2019: Solar Off Road: First trip with a 100% solar powered land vehicle, crossing the Simpson Desert. Charles Hedrich crossed the Simpson desert in Australia on a swincar. It became the first ever marketed and approved for road use vehicle to cross a desert using 100% solar energy. It took him 12 days to accomplish the 803 kilometers, averaging 67 kilometers per 24 hours.

== Respectons La Terre Association ==
Charles Hedrich's expeditions and adventures are part of Respectons la Terre association, which federates sports adventurers and carries out awareness-raising activities on the ground with, in particular, young people from Seine-Saint-Denis.

== Achievements ==

- 2019: : Solar off road 100% solar. First to cross the Simpson desert in Australia on a marketed and approved for road use vehicle using 100% solar energy.
- 2019: Climbing Expedition to Muztagata (7546 m China).

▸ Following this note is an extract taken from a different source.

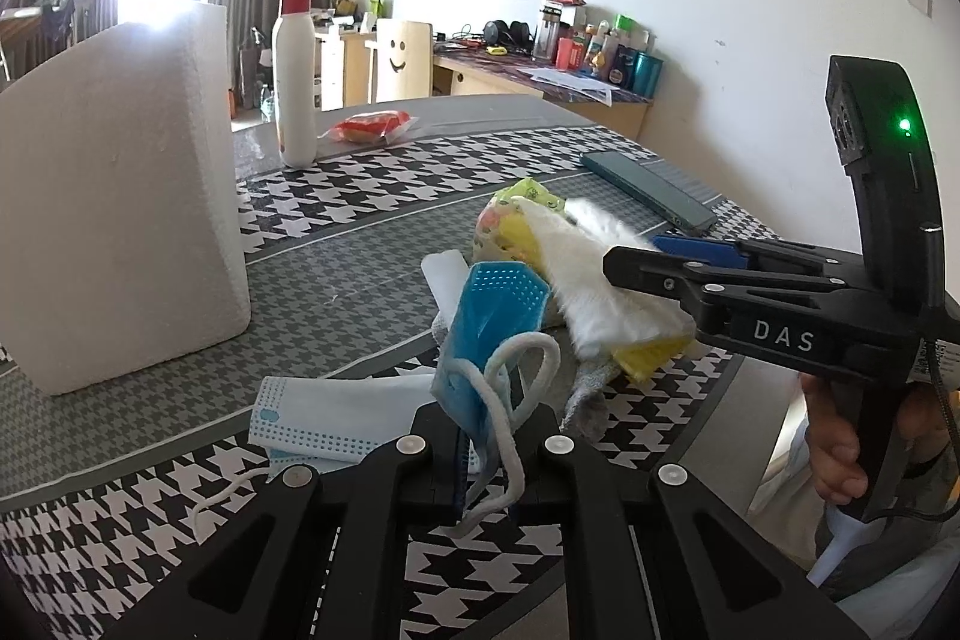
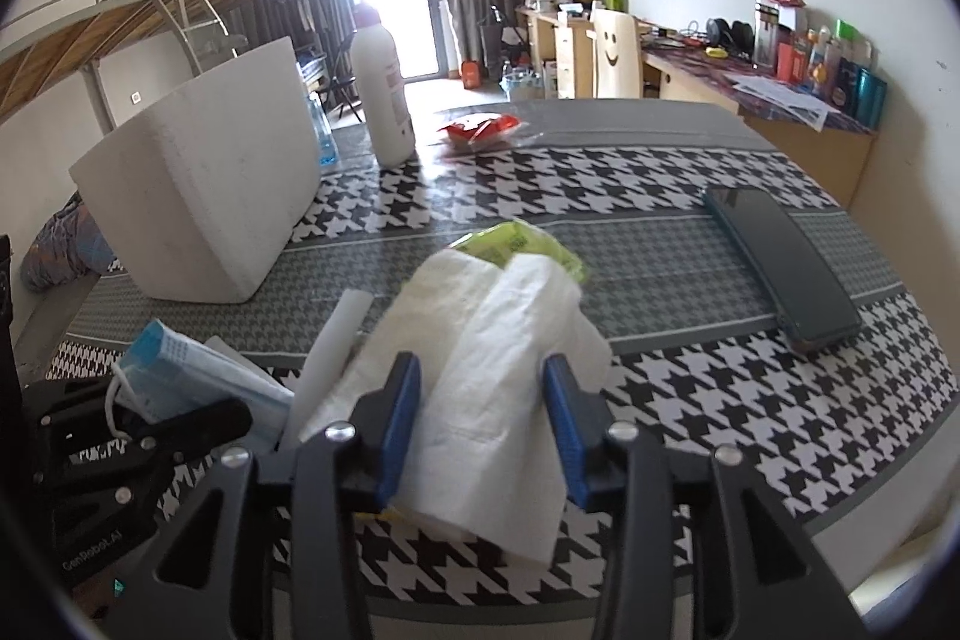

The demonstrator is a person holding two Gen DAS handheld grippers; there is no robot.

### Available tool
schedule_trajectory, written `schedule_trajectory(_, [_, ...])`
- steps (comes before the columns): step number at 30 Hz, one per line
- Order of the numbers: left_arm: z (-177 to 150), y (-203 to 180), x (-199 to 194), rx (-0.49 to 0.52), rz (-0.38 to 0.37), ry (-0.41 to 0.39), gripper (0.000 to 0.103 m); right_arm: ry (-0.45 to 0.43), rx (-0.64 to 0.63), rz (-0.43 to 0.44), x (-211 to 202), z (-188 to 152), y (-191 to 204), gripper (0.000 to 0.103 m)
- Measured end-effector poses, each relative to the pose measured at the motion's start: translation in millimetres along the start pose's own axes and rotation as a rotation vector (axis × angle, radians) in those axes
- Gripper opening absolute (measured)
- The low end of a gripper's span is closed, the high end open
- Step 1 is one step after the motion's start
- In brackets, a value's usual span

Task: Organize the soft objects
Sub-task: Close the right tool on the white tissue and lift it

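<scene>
So far little looks sorted: the left hand-held gripper (image 1: 480, 451) is clamped on a blue mask (image 1: 480, 340), the right hand-held gripper (image 2: 480, 436) stands part open around a white tissue (image 2: 486, 388), and the pile stays on the surface (image 2: 690, 244) beside the foam box (image 2: 204, 196).

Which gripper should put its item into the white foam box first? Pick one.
Left. The left gripper is shut on the blue mask, nearer the foam box; the right gripper is open around the white tissue.
</scene>
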State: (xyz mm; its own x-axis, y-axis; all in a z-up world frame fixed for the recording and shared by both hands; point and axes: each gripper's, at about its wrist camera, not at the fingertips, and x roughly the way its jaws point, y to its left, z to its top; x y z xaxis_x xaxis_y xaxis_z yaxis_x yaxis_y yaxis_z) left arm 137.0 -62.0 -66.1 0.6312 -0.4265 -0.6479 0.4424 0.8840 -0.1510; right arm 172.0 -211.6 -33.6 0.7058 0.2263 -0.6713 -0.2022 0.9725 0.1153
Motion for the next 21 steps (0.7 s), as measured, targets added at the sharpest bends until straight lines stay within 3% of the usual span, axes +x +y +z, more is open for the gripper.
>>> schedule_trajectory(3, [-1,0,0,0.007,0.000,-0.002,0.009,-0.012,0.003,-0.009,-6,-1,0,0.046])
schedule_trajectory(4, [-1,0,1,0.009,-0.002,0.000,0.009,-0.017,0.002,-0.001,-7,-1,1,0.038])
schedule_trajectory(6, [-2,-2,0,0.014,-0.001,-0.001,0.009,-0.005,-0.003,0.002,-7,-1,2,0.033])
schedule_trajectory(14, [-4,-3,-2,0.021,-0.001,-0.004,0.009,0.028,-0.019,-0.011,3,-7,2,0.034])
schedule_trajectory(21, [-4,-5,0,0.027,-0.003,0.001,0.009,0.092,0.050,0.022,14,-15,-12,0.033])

Skiing down from the summit with his son Frantz Hedrich on August 8, 2019.
- 2017-2018: Walking expedition in the Sahara and Taklamakan deserts.

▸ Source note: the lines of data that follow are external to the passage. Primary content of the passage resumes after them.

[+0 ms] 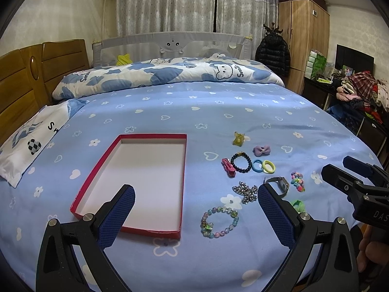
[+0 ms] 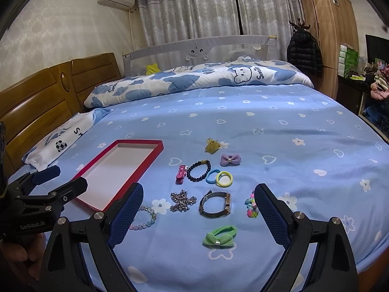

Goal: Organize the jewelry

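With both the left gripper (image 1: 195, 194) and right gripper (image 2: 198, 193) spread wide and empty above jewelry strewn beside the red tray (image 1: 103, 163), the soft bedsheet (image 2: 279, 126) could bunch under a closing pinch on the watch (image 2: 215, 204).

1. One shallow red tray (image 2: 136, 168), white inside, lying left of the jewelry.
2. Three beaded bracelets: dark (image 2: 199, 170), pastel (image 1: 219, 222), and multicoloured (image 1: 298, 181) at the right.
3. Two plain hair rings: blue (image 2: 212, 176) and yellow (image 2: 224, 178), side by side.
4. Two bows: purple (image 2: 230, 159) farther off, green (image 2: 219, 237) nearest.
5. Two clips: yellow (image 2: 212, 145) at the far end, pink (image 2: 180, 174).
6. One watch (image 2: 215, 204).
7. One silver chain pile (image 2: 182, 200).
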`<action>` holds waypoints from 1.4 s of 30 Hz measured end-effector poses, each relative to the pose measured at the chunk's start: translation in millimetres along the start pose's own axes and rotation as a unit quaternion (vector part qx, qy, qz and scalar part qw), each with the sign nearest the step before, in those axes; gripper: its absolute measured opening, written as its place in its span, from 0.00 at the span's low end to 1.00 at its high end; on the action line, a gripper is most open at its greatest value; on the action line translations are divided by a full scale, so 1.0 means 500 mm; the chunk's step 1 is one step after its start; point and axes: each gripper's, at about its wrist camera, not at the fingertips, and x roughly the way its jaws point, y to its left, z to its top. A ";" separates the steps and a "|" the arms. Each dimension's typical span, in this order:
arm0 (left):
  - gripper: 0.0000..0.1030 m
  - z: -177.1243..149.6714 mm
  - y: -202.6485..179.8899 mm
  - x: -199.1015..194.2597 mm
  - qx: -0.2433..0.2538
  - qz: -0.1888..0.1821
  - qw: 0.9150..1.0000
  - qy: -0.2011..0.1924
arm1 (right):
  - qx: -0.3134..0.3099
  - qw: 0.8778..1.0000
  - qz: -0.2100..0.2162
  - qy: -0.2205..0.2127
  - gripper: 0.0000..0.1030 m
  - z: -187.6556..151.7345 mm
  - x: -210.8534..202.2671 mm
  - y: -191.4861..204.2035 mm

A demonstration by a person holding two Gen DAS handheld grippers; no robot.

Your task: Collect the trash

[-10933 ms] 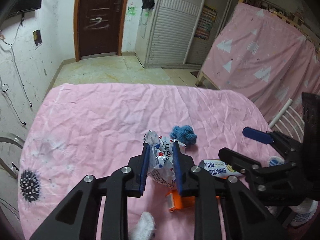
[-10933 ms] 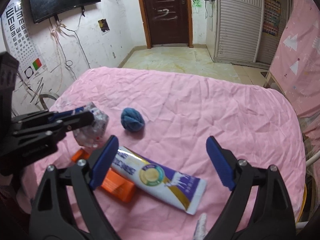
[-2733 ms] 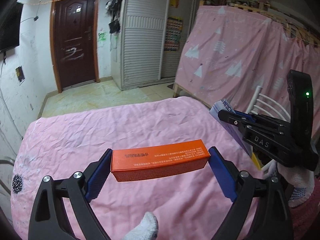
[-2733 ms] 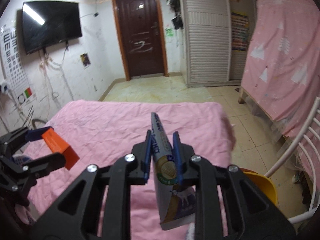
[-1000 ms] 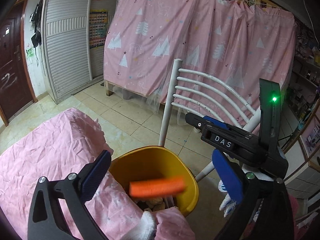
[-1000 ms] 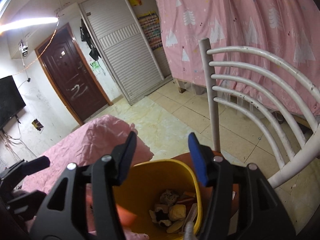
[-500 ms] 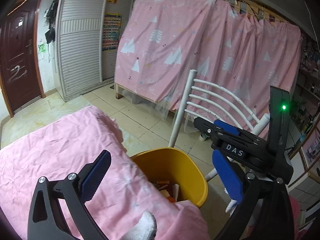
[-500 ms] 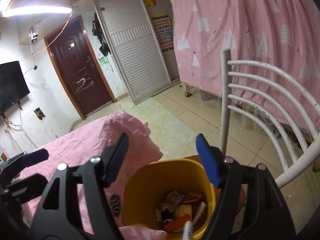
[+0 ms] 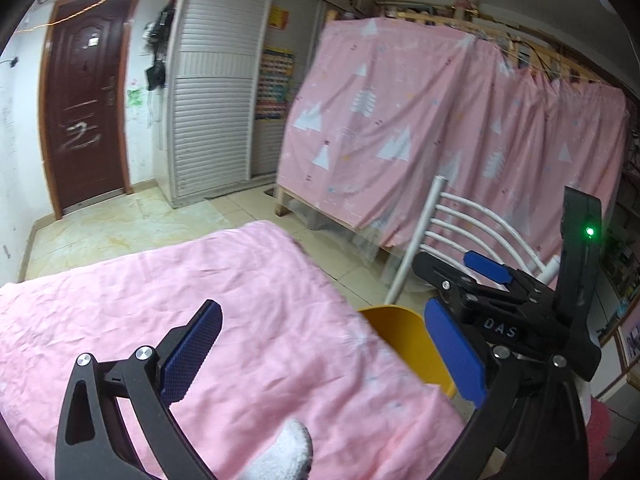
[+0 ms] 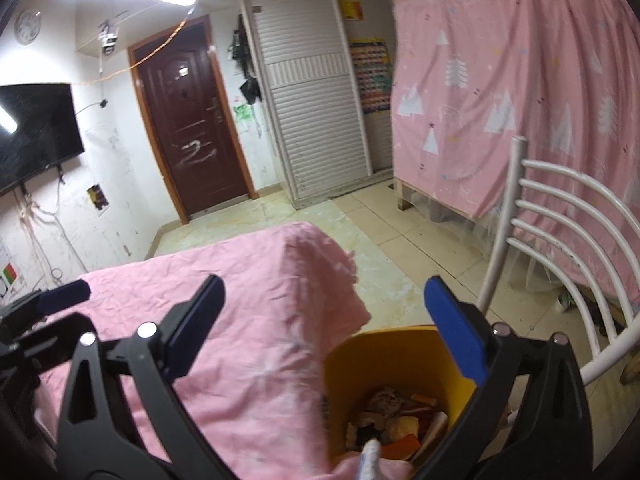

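Note:
A yellow trash bin (image 10: 360, 364) stands on the floor at the right edge of the pink-sheeted table (image 10: 248, 320). Several pieces of trash (image 10: 400, 420), among them an orange box, lie inside it. My right gripper (image 10: 324, 328) is open and empty, above and just left of the bin. My left gripper (image 9: 324, 348) is open and empty over the table's right part; the bin's rim (image 9: 396, 332) shows between its fingers. The right gripper also shows in the left wrist view (image 9: 484, 284), and the left gripper at the left edge of the right wrist view (image 10: 60, 296).
A white metal chair (image 10: 560, 248) stands right of the bin. A pink curtained frame (image 9: 440, 140) fills the back right. A brown door (image 10: 192, 128) and a white shuttered cabinet (image 10: 312, 120) are at the back. A TV (image 10: 36, 132) hangs on the left wall.
Both grippers have swung left, away from the bin and back over the table. The bin has shifted right and low in both views. The orange box now lies in the bin.

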 end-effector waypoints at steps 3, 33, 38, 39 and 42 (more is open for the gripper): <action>0.89 0.000 0.031 -0.023 -0.002 0.022 1.000 0.000 | -0.018 1.000 0.009 -0.003 0.94 0.003 0.004 0.038; 0.89 -0.032 0.261 -0.183 -0.073 0.231 0.969 -0.042 | -0.126 0.987 0.103 0.006 0.94 -0.021 0.032 0.335; 0.89 -0.033 0.271 -0.195 -0.076 0.242 0.966 -0.047 | -0.129 0.986 0.109 0.002 0.94 -0.017 0.031 0.347; 0.89 -0.033 0.271 -0.196 -0.076 0.245 0.965 -0.048 | -0.129 0.986 0.109 0.001 0.94 -0.016 0.031 0.347; 0.89 -0.035 0.274 -0.198 -0.077 0.249 0.964 -0.049 | -0.128 0.986 0.111 0.000 0.94 -0.016 0.030 0.349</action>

- 2016: First ever Rowing France tour.
- 2015: World record crossing Atacama by foot in 32 days.
- 2013-2015 : Another rowing premiere: he rowed Northwest Passage solo (6000 km)
- 2012 : Is the first man to row across the Atlantic Ocean twice, solo, unassisted and without stopping. 145 days alone at sea, rowing over 11000 km.
- 2011 : Ultra Trail of Mont Blanc, Ironman Nice, and the Pierra Menta; a series of long-distance endurance races and challenges.
- February 2010 : Skiing and climbing expeditions in Panshire, Afghanistan and 20 km from central Kabul with sportsman Nadjib Sirat.
- 2009–2010 : World's first Tour du Monde by the two poles in the Glory of the Sea.
- September 2009 : Sailed the Northwest Passage solo
- April–June 2009 : Completes the first crossing from the North Pole to Greenland in 62 days with fellow explorer Arnaud Tortel. Without refreshment or aid.
- December 2008 : 550 km solo Antarctic expedition
- 23 January 2007 : Record Atlantic crossing from Dakhar to Brazil in 36 days and 6 hours
- 17 May 2006 : Charles reaches the summit of Everest by the Tibetan route.
- October 2004 – February 2005 : Sailed solo without stop or assistance around the world as part of the Vendée Globe, completing in 122 days.
- 24 July 2003 : Record channel crossing from Dover to Calais as part of the Calais Round Britain Race. Completing it in 1hour 18minutes and 50seconds in Open Objectif3.